My horse triggers an old, habitual way of thinking and feeling in me, not enough.
Horses establish clear boundaries with each other. They regularly and decisively enforce these limits. For humans, boundaries can be complex and problematic. Everything about human relationships is more complicated than it is with horses.
As an animal lover, my natural inclination is to cuddle with them and love them to pieces.
Many people struggle with setting and maintaining personal boundaries. I am one of those people. If you lack self-esteem, you won't be good at establishing or enforcing your limits.
For years people walked on me, and I believed I deserved this treatment. I put up with a lot of bad behavior simply because I was scared they would leave me if I stood up for myself. I was deathly afraid of being rejected. My belief was "having someone is better than having no one," regardless of the consequences.
Over the years, my self-esteem has grown. I not only like myself, but I also love myself. The result is that I no longer tolerate abuse from people in my life.
It's taken me years to recognize what isn't acceptable and when to say 'no.' I still have people in my life that don't respect my 'no.' I find this frustrating, but I also find it hard to hold my ground. Working with my horse has taught me about boundaries as no human could.
Horses are herd animals. There is a hierarchy, the alpha horse, and every position in between down to the lowest-ranked horse. Being a leader of a group comes with perks and responsibilities. The number one horse can have whatever food and water it wants. It also gets to choose who it mates with, but it is also responsible for leading the group and keeping them out of trouble.
Horses use body language to communicate. They typically are fair with their communication, starting with something as subtle as a flick of an ear and working up through a series of stronger warnings if the other horse does not back off. When this is the case, things can escalate quickly to bites and kicks. Horses often test their place in the herd to determine if the leader is still up to the task. This process is how the group stays strong, safe, and functional.
When I decided to own a horse, I became part of a herd. By default, I said "yes" to following the herd's rules and communicating in a language I did not speak.
Words don't mean much to a horse; body language means everything.
Humans aren't particularly astute at reading human body language, much less equine. As such, it's easy for misunderstandings to happen in the horse-human partnership.
My horse frequently tests herd members. This behavior makes for an interesting dynamic in our relationship. From my perspective, I need to be the leader. If I'm not alpha, I do not have his trust or respect.
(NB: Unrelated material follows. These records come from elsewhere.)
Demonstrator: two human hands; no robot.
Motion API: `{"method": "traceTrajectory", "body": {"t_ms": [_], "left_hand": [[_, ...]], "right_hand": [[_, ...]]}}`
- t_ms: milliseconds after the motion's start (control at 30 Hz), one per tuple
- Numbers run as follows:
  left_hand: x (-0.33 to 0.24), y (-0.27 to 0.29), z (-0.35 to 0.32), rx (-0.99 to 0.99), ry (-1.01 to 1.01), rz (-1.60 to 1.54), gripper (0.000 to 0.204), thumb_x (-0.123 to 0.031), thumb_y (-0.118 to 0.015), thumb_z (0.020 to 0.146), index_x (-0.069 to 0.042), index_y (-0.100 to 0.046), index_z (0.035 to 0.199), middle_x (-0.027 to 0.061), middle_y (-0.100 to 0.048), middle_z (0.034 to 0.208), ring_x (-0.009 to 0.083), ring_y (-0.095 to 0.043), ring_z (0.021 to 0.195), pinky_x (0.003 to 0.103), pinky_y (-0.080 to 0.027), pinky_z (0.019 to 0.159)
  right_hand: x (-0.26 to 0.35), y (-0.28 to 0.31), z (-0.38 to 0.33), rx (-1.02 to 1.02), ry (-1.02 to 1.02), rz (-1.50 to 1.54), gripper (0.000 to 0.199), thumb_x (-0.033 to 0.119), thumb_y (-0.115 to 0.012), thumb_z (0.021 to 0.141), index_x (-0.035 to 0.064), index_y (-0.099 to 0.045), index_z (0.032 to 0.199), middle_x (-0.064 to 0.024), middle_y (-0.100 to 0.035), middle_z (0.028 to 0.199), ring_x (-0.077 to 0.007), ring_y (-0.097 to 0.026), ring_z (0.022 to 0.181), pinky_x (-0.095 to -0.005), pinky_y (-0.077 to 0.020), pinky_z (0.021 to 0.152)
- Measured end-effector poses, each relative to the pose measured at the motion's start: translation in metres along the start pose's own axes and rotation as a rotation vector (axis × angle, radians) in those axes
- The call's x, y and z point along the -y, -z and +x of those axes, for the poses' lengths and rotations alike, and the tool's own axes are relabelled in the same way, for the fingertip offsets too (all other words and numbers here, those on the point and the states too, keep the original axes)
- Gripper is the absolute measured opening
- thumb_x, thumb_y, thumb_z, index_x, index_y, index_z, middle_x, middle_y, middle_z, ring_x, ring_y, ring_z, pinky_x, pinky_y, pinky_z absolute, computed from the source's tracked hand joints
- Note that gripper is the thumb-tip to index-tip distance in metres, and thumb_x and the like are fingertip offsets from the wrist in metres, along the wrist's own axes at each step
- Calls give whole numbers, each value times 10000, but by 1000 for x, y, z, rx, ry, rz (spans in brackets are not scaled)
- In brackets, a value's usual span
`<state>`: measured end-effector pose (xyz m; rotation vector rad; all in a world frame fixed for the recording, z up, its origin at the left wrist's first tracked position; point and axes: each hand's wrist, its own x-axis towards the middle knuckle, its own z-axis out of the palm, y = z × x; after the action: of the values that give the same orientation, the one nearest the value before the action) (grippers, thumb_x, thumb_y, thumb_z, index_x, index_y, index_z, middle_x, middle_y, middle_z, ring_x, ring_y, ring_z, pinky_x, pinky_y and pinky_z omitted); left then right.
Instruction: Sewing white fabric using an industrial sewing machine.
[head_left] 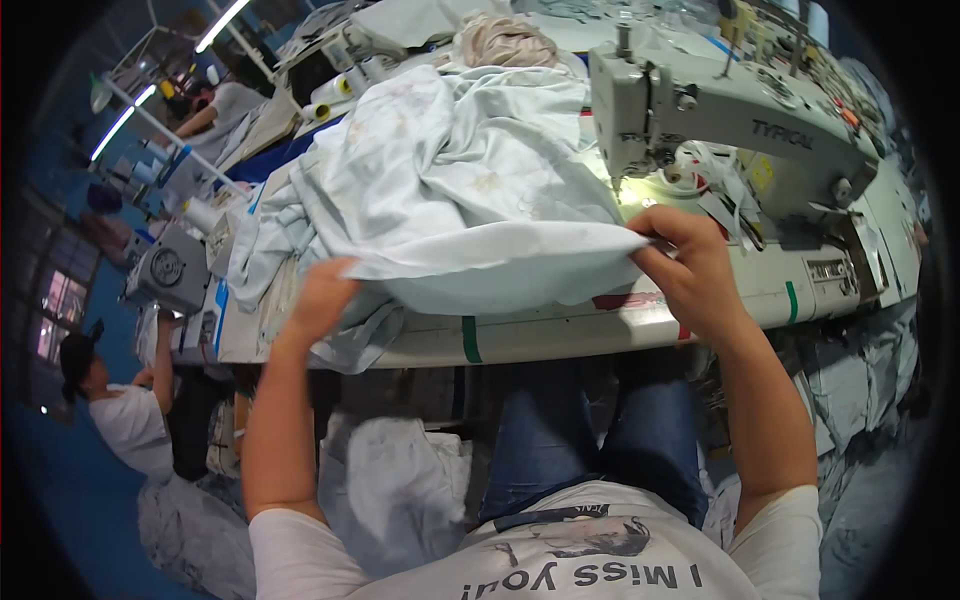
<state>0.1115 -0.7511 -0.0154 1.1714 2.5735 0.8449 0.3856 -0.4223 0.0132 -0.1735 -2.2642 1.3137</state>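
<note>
A large pale blue-white cloth (430, 170) lies bunched over the sewing table, its near edge lifted and stretched between my hands. My left hand (325, 298), a little blurred, is closed on the left end of that edge. Pinched between the fingers of my right hand (685, 265) is the edge's right end, just below the needle area of the sewing machine (735, 120). The cloth between the hands sags slightly and hangs over the table's front part. The machine's needle stands just beyond my right hand, lit by a small lamp.
Yellow-ended thread cones (330, 100) and a beige cloth bundle (505, 42) lie at the back. A white tape roll (690, 165) sits under the machine arm. More cloth (395, 485) is piled below the table (540, 335). Another person (125, 410) works at the far left.
</note>
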Motion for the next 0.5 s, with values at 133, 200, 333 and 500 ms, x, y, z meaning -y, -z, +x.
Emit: {"method": "traceTrajectory", "body": {"t_ms": [133, 200, 333, 500], "left_hand": [[-8, 150, -50, -817, -539, 826, 204, -164, -547, 894, -12, -613, 1014, 132, -603, 944, 277, -580, 939, 394, -467, 819], [-97, 199, -137, -831, -466, -112, 318, -125, -539, 862, 41, -581, 1131, 182, -608, 1067, 284, -607, 1009, 407, -505, 883], [-146, 182, -230, -705, -599, 685, 331, -185, -512, 889, 104, -564, 1041, 216, -577, 966, 280, -579, 831, 404, -470, 732], [-229, 133, -266, -380, -511, 821, 302, -207, -583, 880, 90, -611, 833, 220, -606, 694, 312, -570, 556, 359, -485, 520]], "right_hand": [[4, -13, 19, 83, -51, -88, 179, 88, -672, 803, -3, -624, 950, -77, -613, 835, -136, -561, 795, -263, -440, 724], [10, -19, 16, -253, 397, -260, 376, 114, -705, 772, 34, -570, 1114, -145, -582, 1068, -240, -563, 1003, -325, -428, 890], [-18, -59, -46, 15, -98, 3, 585, 138, -713, 778, 21, -433, 1277, -155, -526, 1217, -271, -552, 1028, -360, -457, 879], [-31, -152, -51, 264, -101, 280, 676, 191, -699, 766, -10, -386, 1330, -219, -505, 1260, -369, -535, 1106, -392, -436, 951]]}}
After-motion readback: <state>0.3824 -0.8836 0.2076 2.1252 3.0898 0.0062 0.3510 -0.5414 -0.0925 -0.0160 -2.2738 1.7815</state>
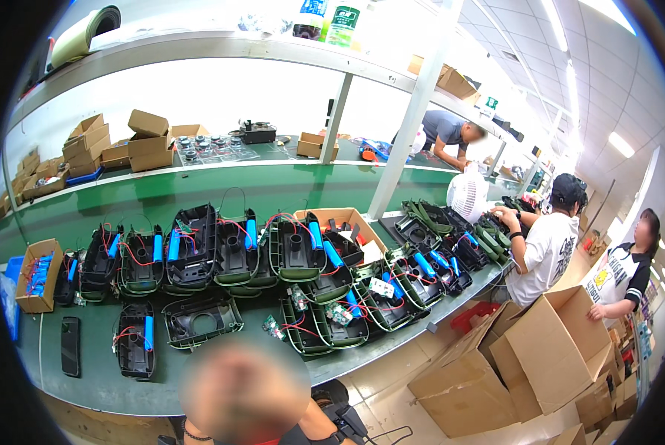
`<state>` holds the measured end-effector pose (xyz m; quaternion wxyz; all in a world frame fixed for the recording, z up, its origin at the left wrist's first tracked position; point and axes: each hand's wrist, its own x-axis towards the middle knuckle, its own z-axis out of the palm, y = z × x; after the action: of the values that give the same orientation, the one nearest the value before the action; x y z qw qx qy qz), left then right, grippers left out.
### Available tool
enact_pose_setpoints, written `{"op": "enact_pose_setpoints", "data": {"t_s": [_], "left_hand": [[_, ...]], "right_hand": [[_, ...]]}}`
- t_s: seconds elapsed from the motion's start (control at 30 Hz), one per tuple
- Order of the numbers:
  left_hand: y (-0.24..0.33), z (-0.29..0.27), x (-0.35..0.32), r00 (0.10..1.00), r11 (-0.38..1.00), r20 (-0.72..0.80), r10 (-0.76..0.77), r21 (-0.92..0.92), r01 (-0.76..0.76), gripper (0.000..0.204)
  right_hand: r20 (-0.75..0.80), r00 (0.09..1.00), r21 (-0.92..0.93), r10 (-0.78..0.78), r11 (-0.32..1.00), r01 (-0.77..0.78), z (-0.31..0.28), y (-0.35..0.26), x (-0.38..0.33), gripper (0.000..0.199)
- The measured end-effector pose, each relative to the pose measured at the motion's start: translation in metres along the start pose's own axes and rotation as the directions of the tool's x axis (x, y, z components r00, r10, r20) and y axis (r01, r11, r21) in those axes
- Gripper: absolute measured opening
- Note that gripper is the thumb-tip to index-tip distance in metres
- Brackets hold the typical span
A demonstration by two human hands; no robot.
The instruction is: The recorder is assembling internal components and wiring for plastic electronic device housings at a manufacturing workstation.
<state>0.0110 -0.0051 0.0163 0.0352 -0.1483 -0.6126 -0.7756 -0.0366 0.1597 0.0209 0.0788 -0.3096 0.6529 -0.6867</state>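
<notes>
At the lower middle, in front of the bench edge, my left hand (pixel 215 393) and my right hand (pixel 286 389) are raised close together. A round blur covers both, so their fingers and anything in them are hidden. Nearest beyond them lies an empty-looking green-and-black plastic housing shell (pixel 202 320) with a round opening. To its left sits another housing (pixel 134 340) holding a blue cylindrical battery (pixel 149 333) and red wires. A small circuit board (pixel 273 327) rests just beyond my hands, beside more housings (pixel 303 330).
Several wired housings (pixel 192 248) line the green bench. A black phone (pixel 71 346) and a carton of blue batteries (pixel 39 282) are at left. Large cardboard boxes (pixel 518 356) stand on the right-hand floor. Co-workers (pixel 547 252) stand at right; another (pixel 451 133) leans over the far bench.
</notes>
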Motion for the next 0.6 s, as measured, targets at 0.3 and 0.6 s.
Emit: {"op": "enact_pose_setpoints", "data": {"t_s": [0.3, 0.6], "left_hand": [[0.0032, 0.0015, 0.0011, 0.999, 0.994, -0.038, -0.003, -0.113, -0.001, 0.049], [0.0030, -0.0041, 0.0003, 0.999, 0.985, 0.036, -0.027, -0.170, 0.033, 0.053]], "right_hand": [[0.020, 1.000, 0.090, -0.002, 0.996, 0.000, -0.0007, 0.0082, -0.0042, 0.070], [-0.029, 0.999, 0.055, -0.020, 0.998, 0.022, 0.0033, 0.0049, -0.0041, 0.069]]}}
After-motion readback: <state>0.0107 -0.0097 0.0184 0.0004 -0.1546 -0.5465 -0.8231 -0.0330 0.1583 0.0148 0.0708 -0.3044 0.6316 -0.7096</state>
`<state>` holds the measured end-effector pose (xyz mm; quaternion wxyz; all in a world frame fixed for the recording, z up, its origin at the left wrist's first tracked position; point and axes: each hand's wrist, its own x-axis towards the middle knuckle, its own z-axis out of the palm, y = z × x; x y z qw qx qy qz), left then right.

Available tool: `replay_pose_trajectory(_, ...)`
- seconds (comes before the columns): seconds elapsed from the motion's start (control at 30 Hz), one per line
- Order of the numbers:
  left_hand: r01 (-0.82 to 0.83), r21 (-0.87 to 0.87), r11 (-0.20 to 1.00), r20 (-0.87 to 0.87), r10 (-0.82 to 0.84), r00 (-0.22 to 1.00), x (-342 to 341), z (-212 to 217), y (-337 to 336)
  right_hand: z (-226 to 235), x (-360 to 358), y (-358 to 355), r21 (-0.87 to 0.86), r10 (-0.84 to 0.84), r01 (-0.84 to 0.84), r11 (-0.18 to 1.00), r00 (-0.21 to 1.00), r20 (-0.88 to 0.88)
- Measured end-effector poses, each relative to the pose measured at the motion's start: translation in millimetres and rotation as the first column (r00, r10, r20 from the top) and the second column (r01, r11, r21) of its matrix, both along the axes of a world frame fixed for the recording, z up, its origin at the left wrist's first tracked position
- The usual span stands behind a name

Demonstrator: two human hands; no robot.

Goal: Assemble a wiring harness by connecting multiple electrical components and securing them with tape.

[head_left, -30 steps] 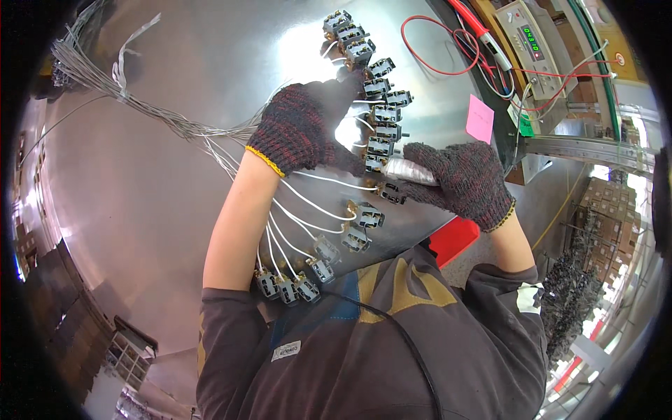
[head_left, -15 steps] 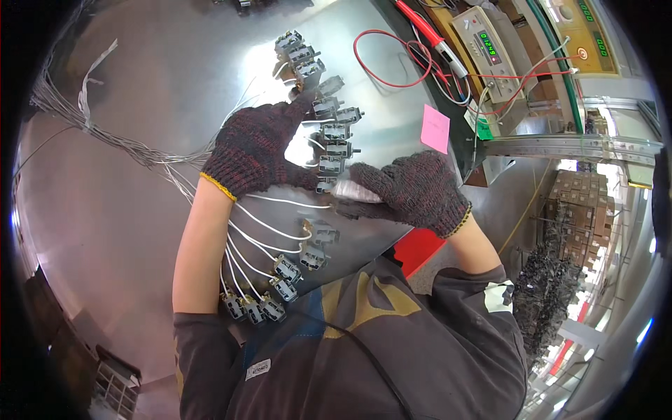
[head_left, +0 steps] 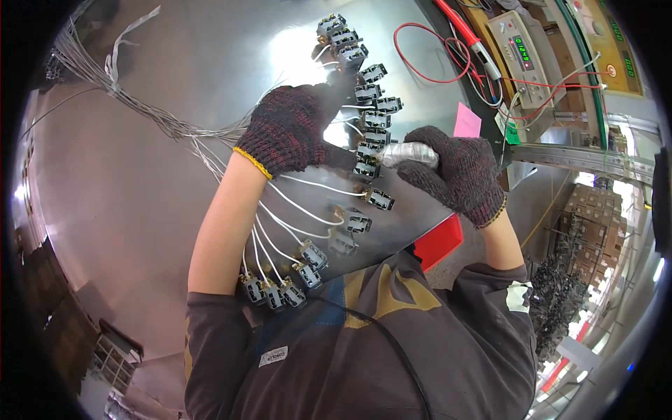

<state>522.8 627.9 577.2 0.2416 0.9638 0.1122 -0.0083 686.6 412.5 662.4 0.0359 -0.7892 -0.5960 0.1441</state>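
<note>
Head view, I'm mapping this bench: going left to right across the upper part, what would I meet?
Bundle of grey wires → left hand → curved row of small connectors → silver tool in the right hand → pink note → test meter.

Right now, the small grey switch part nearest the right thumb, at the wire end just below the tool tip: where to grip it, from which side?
Probably by the two flat sides of its grey body, coming from the table-edge side, the lower right. Its white wire leaves toward the upper left, under the left hand, so that side is blocked. The right hand holds a silvery tool just above, so stay below it.
</note>
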Motion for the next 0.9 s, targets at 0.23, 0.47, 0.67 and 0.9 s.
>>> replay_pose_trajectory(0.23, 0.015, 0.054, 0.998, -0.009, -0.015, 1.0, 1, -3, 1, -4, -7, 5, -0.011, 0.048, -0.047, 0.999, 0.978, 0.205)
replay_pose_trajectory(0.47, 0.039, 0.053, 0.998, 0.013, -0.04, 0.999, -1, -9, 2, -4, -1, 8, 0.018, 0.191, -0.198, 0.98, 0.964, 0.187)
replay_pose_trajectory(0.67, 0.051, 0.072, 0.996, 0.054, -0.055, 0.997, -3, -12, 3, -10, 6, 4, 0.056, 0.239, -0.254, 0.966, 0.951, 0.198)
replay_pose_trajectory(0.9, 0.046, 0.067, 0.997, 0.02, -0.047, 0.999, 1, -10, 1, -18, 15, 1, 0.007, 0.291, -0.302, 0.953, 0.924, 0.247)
My lack of experience, combined with Rudy's propensity to test, resulted in me being inconsistent and unclear with the boundaries between us. My success under saddle has been hit and miss. At times, he has had "my number," and I've been forced or opted to take a break to regain my confidence.
Meanwhile, I've watched more experienced, confident people work with him successfully over the years with only minor hiccups. They all agree he can be tricky at times; he's a horse that demands the human to work with him versus dictate. He also needs a rider that is sure of themselves to help him be confident.
With each challenge and setback, I've emerged as a better partner for him. However, it hasn't been easy, and, at times, it has brought up in me an old pattern of thinking and believing that "I'm not good enough."
When this happens, I need to remember to pause and question this thought. Is this true or an outdated, false notion that causes me pain? It usually takes time to shake off this feeling and replace it with the truth.
I am enough, but I will make mistakes, especially as I challenge myself with new endeavors. Mistakes and missteps are how we learn. Success does not come in a straight line or all at once. All I can do is keep showing up and continue pushing myself to do and be my best.
Rudy doesn't see me as deficient in any way. He is quick to forgive and move on. He is right to challenge me when I am unsure or inconsistent. His communication is forcing me to look at myself and evaluate outdated modes of thinking. Over time, this process has made me a better person and a better herd mate.